# Care home



## suejw (Aug 23, 2013)

Hi,does anybody know anything about a huge care home on the outskirts of st Barbara de nexe,I understand it used to be a hotel but has recently changed to a care home.


----------



## canoeman (Mar 3, 2011)

do you mean this place Monte da Palhagueira : Retirement Village in the Algarve


----------



## suejw (Aug 23, 2013)

Hi Canoeman,thanks for the reply,I think that may be the place,I know it used to be a hotel but thought it had only recently been purchased for a care home and also I thought it was all just one big building I didn't think it was lots of single villa type places,also I actually thought it was st Barbara and not gorjoes,I will have another look and see what I can find out.


----------



## quelfesgirl (May 27, 2013)

Palhagueira has been established for many years so this cannot be the one you are thinking of. The one you are talking about I am not aware of but vaguely remember reading something about it some time ago, but I thought it had to be built first. Palhagueira is very pretty and as well as the villas (which are the retirement section) there is also a dedicated nursing home there too.


----------



## suejw (Aug 23, 2013)

Hi quelfesgirl ,
thanks for the post,yes I have seen the care home on google earth at palaghuera but I have also seen a place on one of the roads outside of st Barbara,I was told it used to be a hotel but has now been bought as a care home,I know there used to be a restaurant there called the riviera I think as I remember driving past it at sometime on my travels,I was just wondering if anybody had any information as to what it had become now as it was a big site with a pool and helipad and allsorts.


----------



## genialgeorge (Apr 25, 2013)

The nursing home at Palhagueira was converted from an old farmhouse in the mid nineties and has always been a nursing home. Alongside it, is a retirement village with 33 houses. It's a great idea for retirement, as when you get too infirm you can just popover to the nursing home and start a new life there! The 'hotel' you talk of used to be "La Reserve" on the road from Sta. Barbara to Esteval.

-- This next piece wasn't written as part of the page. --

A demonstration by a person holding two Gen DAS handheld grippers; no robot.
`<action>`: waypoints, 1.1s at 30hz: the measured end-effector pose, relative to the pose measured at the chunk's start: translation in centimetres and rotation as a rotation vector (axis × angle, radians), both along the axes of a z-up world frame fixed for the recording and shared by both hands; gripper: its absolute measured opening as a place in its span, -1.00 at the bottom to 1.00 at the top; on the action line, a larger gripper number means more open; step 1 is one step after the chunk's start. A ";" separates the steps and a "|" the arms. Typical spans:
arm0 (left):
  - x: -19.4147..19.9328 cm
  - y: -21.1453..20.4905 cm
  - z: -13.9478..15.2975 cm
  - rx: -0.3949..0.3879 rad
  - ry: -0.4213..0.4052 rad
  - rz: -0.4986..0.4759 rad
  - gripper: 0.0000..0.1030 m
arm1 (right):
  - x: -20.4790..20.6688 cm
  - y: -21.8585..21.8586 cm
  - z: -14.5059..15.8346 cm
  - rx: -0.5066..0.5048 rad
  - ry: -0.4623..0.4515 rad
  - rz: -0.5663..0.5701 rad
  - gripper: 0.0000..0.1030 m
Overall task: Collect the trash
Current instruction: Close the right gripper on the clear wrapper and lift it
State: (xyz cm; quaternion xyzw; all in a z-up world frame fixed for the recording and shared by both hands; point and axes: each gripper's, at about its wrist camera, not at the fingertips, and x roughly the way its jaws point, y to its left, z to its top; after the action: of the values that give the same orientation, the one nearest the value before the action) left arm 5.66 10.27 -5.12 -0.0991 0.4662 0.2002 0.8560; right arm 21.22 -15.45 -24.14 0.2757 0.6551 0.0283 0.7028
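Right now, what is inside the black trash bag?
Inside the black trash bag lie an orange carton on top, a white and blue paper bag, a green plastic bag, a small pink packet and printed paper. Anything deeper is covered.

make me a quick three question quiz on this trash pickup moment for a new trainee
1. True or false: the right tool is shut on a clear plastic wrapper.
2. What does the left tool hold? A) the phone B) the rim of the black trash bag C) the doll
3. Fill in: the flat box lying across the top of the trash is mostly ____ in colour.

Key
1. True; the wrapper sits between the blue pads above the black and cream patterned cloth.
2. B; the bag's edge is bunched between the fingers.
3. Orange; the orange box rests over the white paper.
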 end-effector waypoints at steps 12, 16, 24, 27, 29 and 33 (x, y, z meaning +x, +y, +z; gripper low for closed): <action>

It was a fine, luxury hotel in its day, but now is a nursing home - "Cantina do Avo" Cheers, genial george


----------



## suejw (Aug 23, 2013)

Thanks for the info genial George,do you know if it is still open as from the google maps it looks derelict and I can't find out anything about it on any searches.


----------



## genialgeorge (Apr 25, 2013)

The nursing home is still very much a going concern. The erstwhile hotel, now care home has only been in operation for a couple of years or so. before that it was rented to a Dutch TV co. where they filmed Big Brother type shows. Before becoming a care home it remained empty and I suppose that's when it was pictured by Google. There are plans to build a 4 star hotel on land next to Gorjoes and Goldra, with golf, of course and swimming pools. Should liven up the leisure market round about!


----------



## suejw (Aug 23, 2013)

Thank you for some more clarification on the subject,we are looking into purchasing a holiday home in the area around about St Barbara so that would be good if they were going to build a golf course amongst other leisure stuff,how realistic is the chance of them doing that do you think ?


----------



## canoeman (Mar 3, 2011)

In todays climate and the that other Algarve Golf courses aren't doing that well and have lost a lot of custom to other countries because their no longer competitive, unlikly


----------



## genialgeorge (Apr 25, 2013)

We'll have to wait and see! There is a whole raft of projects launched with great publicity in Portugal, which have never seen the light of day. This one has 60 bedrooms and would make a big difference in the area. Apparently a German co. behind it, so might make it. Will probably take another year for detailed planning permission to come through.


----------